Task instructions ▸
Copy out all lines bearing the word "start" from the listing below.

Data provided ▸
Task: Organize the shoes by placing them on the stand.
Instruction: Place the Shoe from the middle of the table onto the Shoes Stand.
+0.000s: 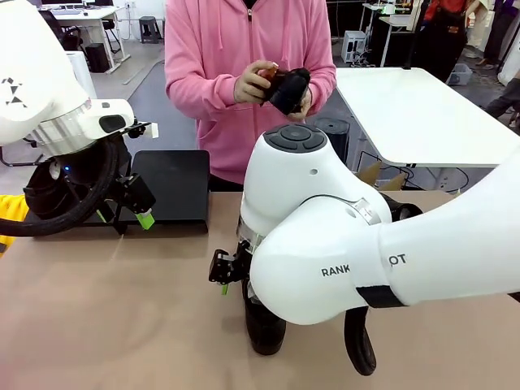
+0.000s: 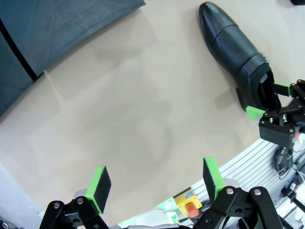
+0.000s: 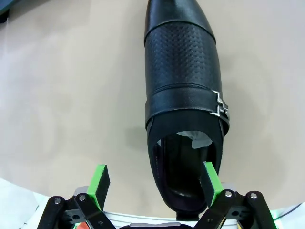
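One glossy black shoe (image 3: 183, 81) lies on the tan table with white paper in its heel opening. My right gripper (image 3: 155, 183) is open at its heel: one pad stands over the opening, the other outside the side wall. The same shoe (image 2: 238, 52) lies far right in the left wrist view, and low in the middle in the front view (image 1: 264, 325), under my right arm. A person in pink holds a second shoe (image 1: 284, 88) in both hands. My left gripper (image 2: 156, 183) hangs open over bare table beside the black stand (image 1: 166, 187), holding nothing.
The stand's dark panels (image 2: 62, 24) fill the left wrist view's top left. My bulky right arm (image 1: 341, 244) blocks much of the table's middle and right. A black cable loop (image 1: 357, 341) hangs below it. A white table (image 1: 414, 114) stands behind the person.
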Available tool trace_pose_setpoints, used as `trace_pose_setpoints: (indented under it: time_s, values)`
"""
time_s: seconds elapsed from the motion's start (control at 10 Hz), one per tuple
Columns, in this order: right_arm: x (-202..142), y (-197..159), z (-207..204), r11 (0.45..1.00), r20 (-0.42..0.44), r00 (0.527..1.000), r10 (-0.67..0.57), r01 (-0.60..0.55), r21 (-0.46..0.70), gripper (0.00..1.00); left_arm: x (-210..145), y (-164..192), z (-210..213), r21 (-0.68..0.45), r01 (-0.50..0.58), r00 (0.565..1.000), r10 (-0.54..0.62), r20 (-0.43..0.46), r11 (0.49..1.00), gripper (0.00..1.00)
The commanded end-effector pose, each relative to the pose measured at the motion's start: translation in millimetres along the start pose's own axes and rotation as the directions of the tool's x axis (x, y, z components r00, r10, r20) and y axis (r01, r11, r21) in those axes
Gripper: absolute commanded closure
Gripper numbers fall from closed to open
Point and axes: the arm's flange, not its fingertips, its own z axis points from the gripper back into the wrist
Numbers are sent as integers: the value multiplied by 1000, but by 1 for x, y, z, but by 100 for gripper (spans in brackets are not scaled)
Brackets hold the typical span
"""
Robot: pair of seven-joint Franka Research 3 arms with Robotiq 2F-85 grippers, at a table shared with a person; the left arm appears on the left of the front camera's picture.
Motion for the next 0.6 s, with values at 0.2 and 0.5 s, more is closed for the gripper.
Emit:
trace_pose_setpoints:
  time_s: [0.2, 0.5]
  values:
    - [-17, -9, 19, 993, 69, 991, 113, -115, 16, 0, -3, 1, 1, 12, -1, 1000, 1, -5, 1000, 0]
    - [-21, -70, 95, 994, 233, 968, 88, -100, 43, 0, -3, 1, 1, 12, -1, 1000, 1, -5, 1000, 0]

Result of the task ▸
time_s: seconds elapsed from the motion's start (control at 10 Hz), one per tuple
The commanded end-effector pose, each relative to the pose measured at the motion's start: translation in millimetres along the start pose's own axes and rotation as the directions of the tool's x axis (x, y, z components r00, r10, r20) and y axis (r01, r11, r21) in those axes

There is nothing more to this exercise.